Exercise details: Would you reproduce the listing exactly, leaving nothing out?

Data below:
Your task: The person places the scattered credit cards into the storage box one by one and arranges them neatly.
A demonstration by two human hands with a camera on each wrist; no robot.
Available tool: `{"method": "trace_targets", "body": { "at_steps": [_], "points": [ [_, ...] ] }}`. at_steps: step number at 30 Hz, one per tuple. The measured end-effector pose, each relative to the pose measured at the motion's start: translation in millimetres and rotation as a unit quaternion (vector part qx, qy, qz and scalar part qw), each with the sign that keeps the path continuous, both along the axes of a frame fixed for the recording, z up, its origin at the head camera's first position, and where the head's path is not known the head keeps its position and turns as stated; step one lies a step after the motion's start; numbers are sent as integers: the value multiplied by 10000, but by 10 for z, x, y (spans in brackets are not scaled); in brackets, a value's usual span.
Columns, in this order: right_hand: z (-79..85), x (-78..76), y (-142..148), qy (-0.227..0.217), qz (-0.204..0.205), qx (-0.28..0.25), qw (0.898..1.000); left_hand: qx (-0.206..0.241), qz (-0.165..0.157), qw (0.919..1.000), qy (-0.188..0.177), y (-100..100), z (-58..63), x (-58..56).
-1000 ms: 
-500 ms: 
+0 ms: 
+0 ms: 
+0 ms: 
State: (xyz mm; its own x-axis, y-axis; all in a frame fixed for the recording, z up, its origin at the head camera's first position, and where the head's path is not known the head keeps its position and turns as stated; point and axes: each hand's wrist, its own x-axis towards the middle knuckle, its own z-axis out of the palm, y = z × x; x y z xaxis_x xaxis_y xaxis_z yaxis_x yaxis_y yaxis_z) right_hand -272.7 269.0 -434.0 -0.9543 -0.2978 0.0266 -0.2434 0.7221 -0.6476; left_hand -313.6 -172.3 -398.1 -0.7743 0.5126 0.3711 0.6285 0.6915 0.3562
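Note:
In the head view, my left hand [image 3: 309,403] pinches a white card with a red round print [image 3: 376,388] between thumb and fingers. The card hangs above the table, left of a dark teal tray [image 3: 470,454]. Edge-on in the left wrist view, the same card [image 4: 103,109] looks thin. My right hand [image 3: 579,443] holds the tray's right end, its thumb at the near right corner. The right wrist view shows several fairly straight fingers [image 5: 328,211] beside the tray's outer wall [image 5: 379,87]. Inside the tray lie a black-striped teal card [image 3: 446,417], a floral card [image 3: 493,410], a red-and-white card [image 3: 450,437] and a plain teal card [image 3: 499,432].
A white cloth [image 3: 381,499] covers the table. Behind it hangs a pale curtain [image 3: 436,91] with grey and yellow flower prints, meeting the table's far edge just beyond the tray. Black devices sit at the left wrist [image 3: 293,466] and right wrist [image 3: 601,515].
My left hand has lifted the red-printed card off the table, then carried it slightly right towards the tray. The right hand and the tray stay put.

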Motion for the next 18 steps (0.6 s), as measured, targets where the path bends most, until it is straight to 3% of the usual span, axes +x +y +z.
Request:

Response to this task:
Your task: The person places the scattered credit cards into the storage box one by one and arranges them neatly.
A demonstration by two human hands with a camera on each wrist; no robot.
Available tool: `{"method": "trace_targets", "body": { "at_steps": [_], "points": [ [_, ...] ] }}`. at_steps: step number at 30 Hz, one per tuple. The measured end-effector pose, each relative to the pose measured at the motion's start: translation in millimetres and rotation as a unit quaternion (vector part qx, qy, qz and scalar part qw), each with the sign that keeps the path continuous, both along the axes of a frame fixed for the recording, z up, its origin at the head camera's first position, and where the head's path is not known the head keeps its position and turns as stated; step one lies a step after the motion's start; numbers are sent as integers: the value multiplied by 10000, but by 10 for z, x, y (spans in brackets are not scaled); in brackets, a value's usual span.
Columns, in this order: right_hand: z (-79..85), x (-78..76), y (-142..148), qy (-0.227..0.217), qz (-0.204..0.205), qx (-0.28..0.25), qw (0.898..1.000); left_hand: qx (-0.206..0.241), qz (-0.165..0.157), qw (0.919..1.000), qy (-0.188..0.177), y (-100..100), z (-58..63), x (-58..56).
-1000 ms: 
-500 ms: 
+0 ms: 
+0 ms: 
+0 ms: 
State: (xyz mm; its own x-axis, y-axis; all in a frame fixed for the recording, z up, its origin at the head camera's first position, and where the head's path is not known the head keeps its position and turns as stated; point and axes: each hand's wrist, its own x-axis towards the middle knuckle, its own z-axis out of the palm, y = z × x; x y z xaxis_x xaxis_y xaxis_z yaxis_x yaxis_y yaxis_z) right_hand -272.7 269.0 -434.0 -0.9543 -0.2978 0.0266 -0.2434 0.7221 -0.6476; left_hand -313.6 -172.3 -398.1 -0.7743 0.5126 0.3711 0.6285 0.6915 0.3562
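Note:
In the head view, my left hand [image 3: 309,403] pinches a white card with a red round print [image 3: 376,388] between thumb and fingers. The card hangs above the table, left of a dark teal tray [image 3: 470,454]. Edge-on in the left wrist view, the same card [image 4: 103,109] looks thin. My right hand [image 3: 579,443] holds the tray's right end, its thumb at the near right corner. The right wrist view shows several fairly straight fingers [image 5: 328,211] beside the tray's outer wall [image 5: 379,87]. Inside the tray lie a black-striped teal card [image 3: 446,417], a floral card [image 3: 493,410], a red-and-white card [image 3: 450,437] and a plain teal card [image 3: 499,432].
A white cloth [image 3: 381,499] covers the table. Behind it hangs a pale curtain [image 3: 436,91] with grey and yellow flower prints, meeting the table's far edge just beyond the tray. Black devices sit at the left wrist [image 3: 293,466] and right wrist [image 3: 601,515].
My left hand has lifted the red-printed card off the table, then carried it slightly right towards the tray. The right hand and the tray stay put.
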
Motion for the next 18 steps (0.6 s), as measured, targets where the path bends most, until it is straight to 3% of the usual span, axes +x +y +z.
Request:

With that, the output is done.